The 14 year old boy from Malawi who taught himself to build windmills - milkshakes
http://www.kickstarter.com/projects/movingwindmills/moving-windmills-documentary-film

======
milkshakes
_..using blue gum trees, bicycle parts, and materials collected in a local
scrapyard_ [1]

 _my problem was that i didn't have much money to buy parts to construct the
windmill. over time, i found materials that had been discarded by other
farmers or by the nearby tobacco plantations. and i bought a few parts with
money i scraped together_ [2]

he's also invented a solar-powered water pump, written a book, spoken at TED,
been featured in a museum exhibit, and matriculated to Dartmouth.

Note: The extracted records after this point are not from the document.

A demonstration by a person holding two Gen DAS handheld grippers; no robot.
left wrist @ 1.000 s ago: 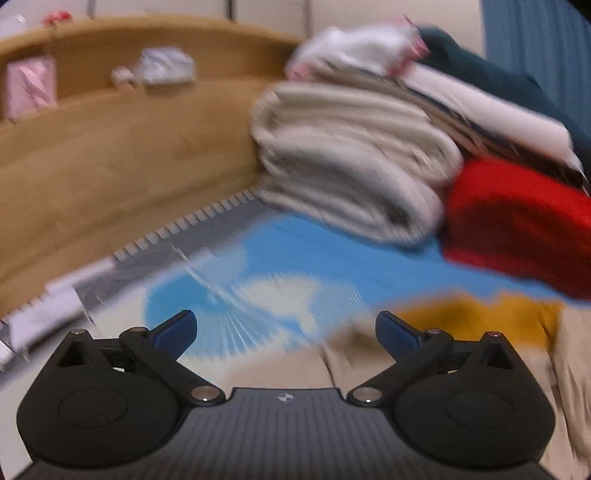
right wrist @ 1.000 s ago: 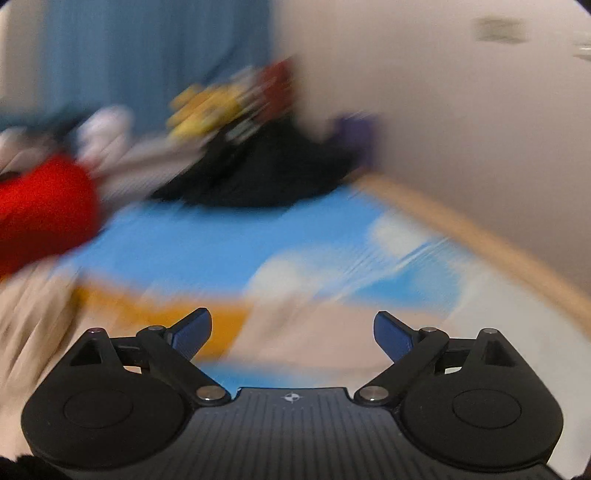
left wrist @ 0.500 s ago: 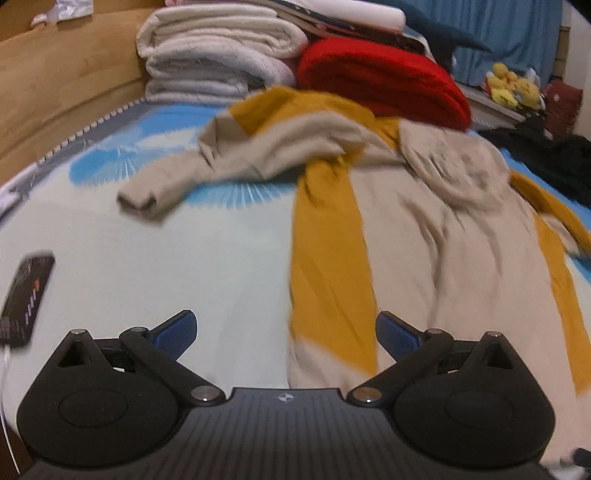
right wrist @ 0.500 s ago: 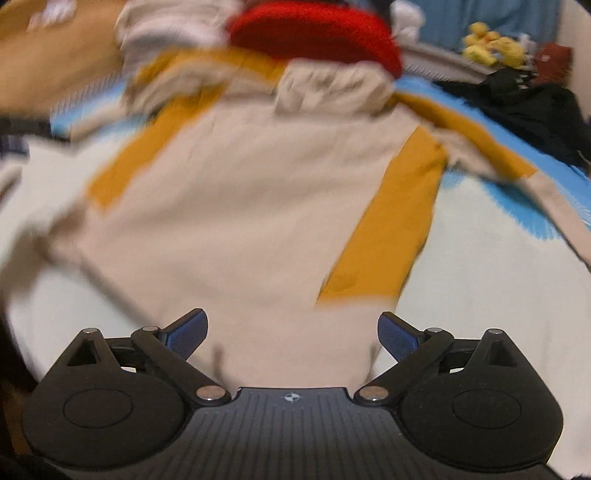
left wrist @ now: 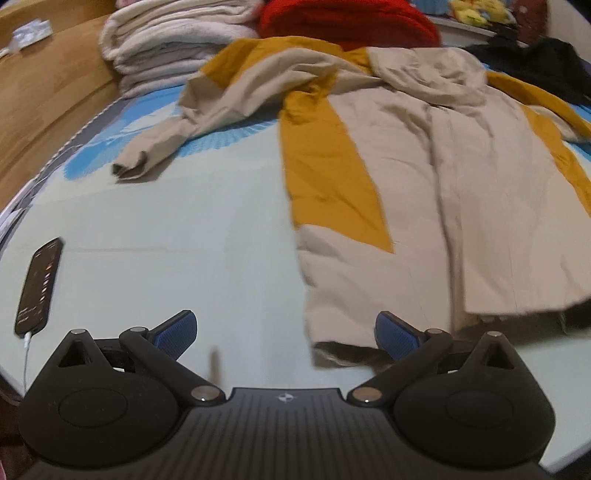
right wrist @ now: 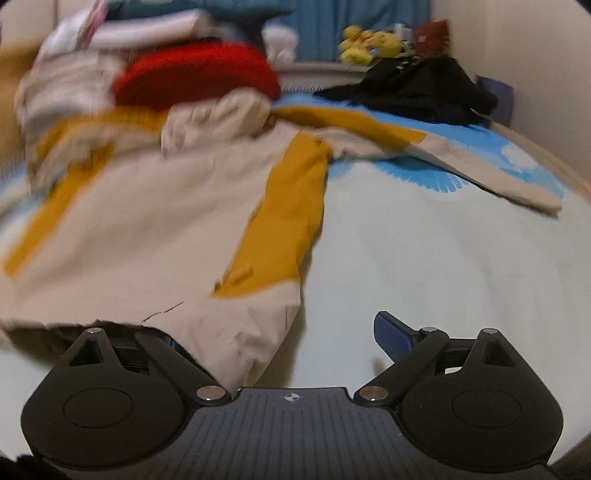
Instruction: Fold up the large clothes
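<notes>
The pale blue-and-white printed bed sheet (left wrist: 155, 229) covers the whole work surface. A wooden bed frame (left wrist: 44, 96) borders it on the left in the left wrist view.

The beige hooded jacket with mustard-yellow panels (left wrist: 413, 192) lies spread flat on the sheet, hem toward both cameras and hood (left wrist: 436, 74) at the far end. 1 sleeve (left wrist: 173, 133) extends to the left; the other sleeve (right wrist: 480, 166) extends to the right in the right wrist view.

Beyond the jacket sit a stack of folded cream blankets (left wrist: 173, 48), a red knitted bundle (left wrist: 343, 22) and a heap of black clothing (right wrist: 413, 88). Yellow plush toys (right wrist: 369, 46) stand on a ledge behind the heap.

A black smartphone with a white cable (left wrist: 38, 284) lies on the sheet at the left edge, well apart from the jacket.

Left gripper (left wrist: 286, 332): both blue-padded fingers are spread wide and hold nothing. It sits low over the sheet, and its right finger (left wrist: 397, 334) is just beside the jacket's left hem corner; contact cannot be confirmed.

Right gripper (right wrist: 291, 339): the fingers are spread wide. The jacket's right hem corner drapes over the left finger and hides most of it; the right finger (right wrist: 393, 334) is clear over bare sheet. The fabric is not clamped.
</notes>
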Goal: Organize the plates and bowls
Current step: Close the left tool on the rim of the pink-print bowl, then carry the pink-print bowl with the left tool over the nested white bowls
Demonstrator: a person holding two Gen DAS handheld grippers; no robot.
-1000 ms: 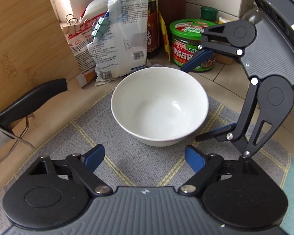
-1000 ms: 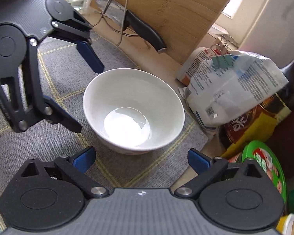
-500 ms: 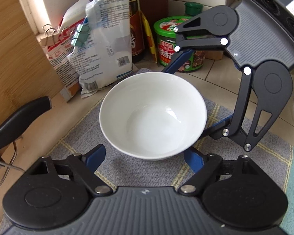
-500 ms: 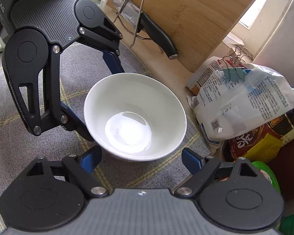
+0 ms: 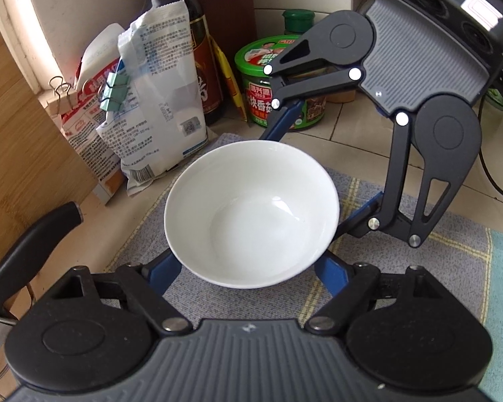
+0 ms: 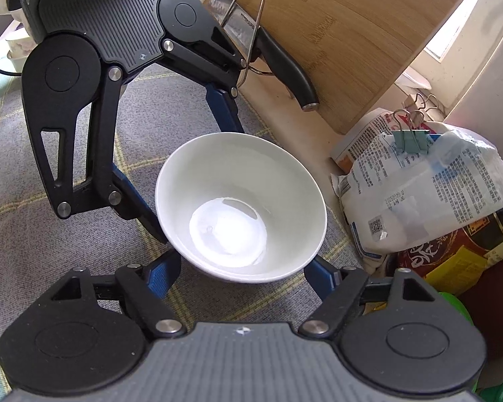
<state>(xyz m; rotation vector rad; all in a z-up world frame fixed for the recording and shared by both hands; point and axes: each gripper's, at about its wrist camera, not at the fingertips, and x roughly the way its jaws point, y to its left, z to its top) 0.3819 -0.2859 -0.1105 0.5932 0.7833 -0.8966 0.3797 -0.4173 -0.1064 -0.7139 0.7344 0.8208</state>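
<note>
We have the white bowl (image 5: 251,214) at frame centre on the grey mat (image 5: 419,234) covering the desk. Our left tool (image 5: 248,273) and right tool (image 6: 241,273), its jaws having just closed in, each clamp the bowl's sides, sharing the grip for a steady lift.
</note>
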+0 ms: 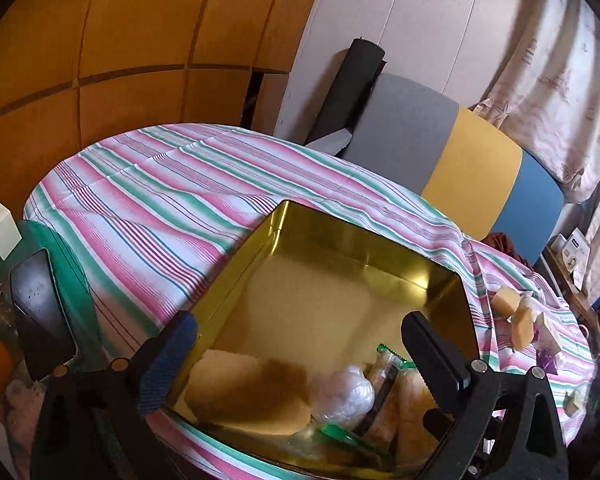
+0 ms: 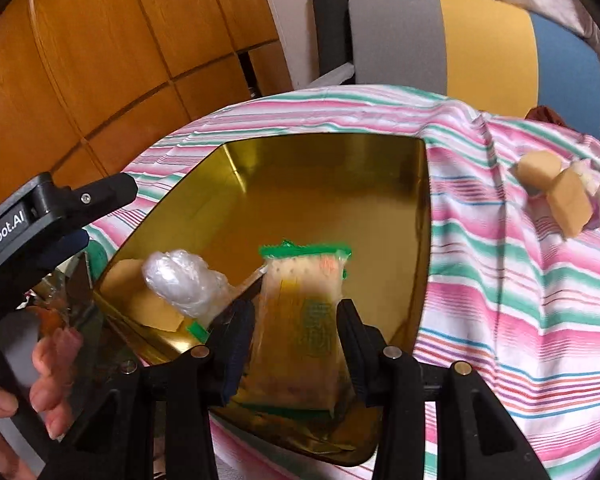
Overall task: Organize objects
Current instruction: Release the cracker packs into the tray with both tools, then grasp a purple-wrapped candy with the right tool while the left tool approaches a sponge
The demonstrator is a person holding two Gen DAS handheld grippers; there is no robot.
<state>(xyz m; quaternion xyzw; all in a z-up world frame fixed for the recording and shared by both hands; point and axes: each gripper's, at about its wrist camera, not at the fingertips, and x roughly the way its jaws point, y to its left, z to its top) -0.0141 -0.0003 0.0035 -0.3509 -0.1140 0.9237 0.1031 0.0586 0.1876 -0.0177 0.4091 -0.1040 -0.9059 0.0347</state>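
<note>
Now the right claw (image 2: pixel 296 344) pinches a snack packet (image 2: pixel 300 320) over the gold tin (image 2: pixel 324 152) — left claw (image 1: pixel 300 356) spread.

The tin (image 2: pixel 416 216) sits on the surface (image 2: pixel 500 320). In it, at 7 o'clock, lie a wad (image 2: pixel 180 280) and a slab (image 2: pixel 152 308). The blocks (image 2: pixel 556 188) lie on the surface at 2 o'clock, the chair (image 2: pixel 480 40) behind at 12.

Both wrist views look steeply down, sharing the gold tin (image 1: pixel 340 264).

Green-edged snack packet (image 2: pixel 300 312) upright over gold tin (image 2: pixel 324 184).
</note>
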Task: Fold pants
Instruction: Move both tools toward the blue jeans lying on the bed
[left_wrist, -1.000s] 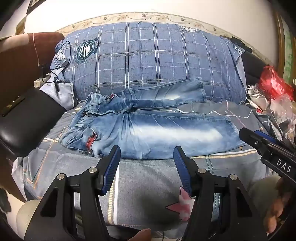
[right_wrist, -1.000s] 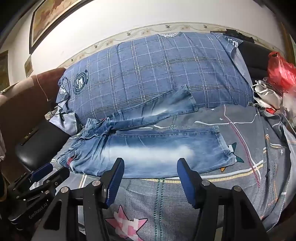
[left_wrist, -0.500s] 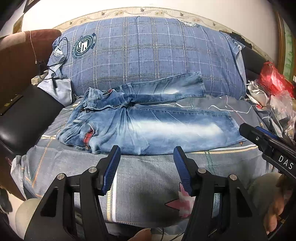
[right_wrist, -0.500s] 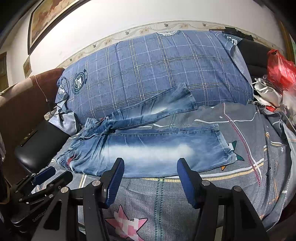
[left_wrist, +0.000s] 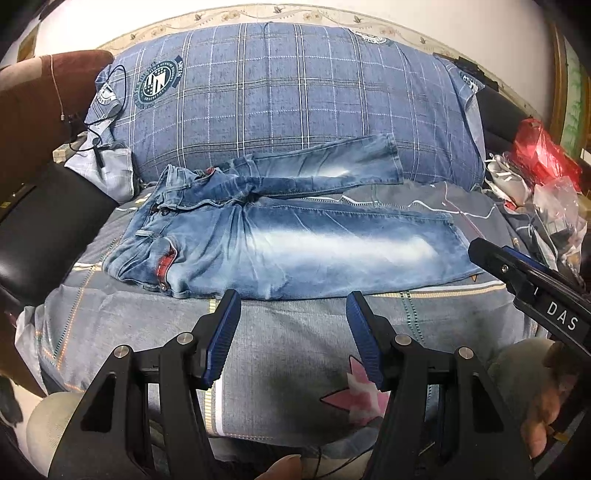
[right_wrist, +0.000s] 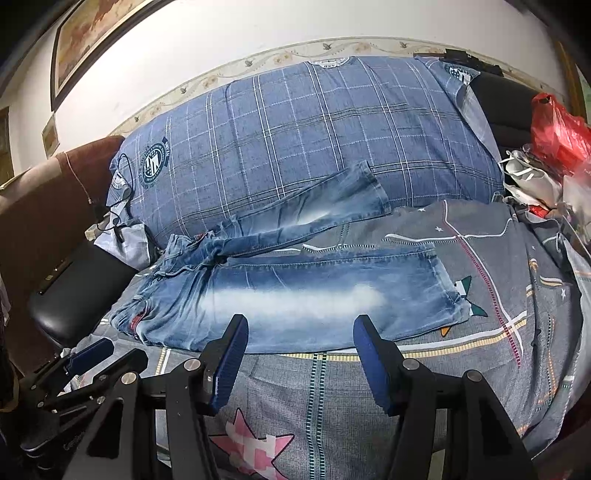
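Jeans (left_wrist: 295, 254) unfolded, long axis left-right, waist left, just beyond both claws. Left gripper (left_wrist: 291, 306) nearer waist, right gripper (right_wrist: 299, 332) nearer hem; both wide open, empty.

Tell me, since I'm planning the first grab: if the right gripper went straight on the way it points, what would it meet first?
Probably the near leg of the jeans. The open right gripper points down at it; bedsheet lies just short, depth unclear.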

[1] <http://en.wikipedia.org/wiki/William_Kamkwamba> [2]
<http://movingwindmills.org/img/Diagram_storypage1.jpg>

------
TomAnthony
_The extra $60K will help us edit to our rough cut over 75% faster and better
as we'll be able to afford more editing resources._

So their goal was $40k, but for an additional $60k they'll do the editing in a
little over half the time? I have to agree with the other commenters - the
$40k so the documentary can get out there and raise awareness is great.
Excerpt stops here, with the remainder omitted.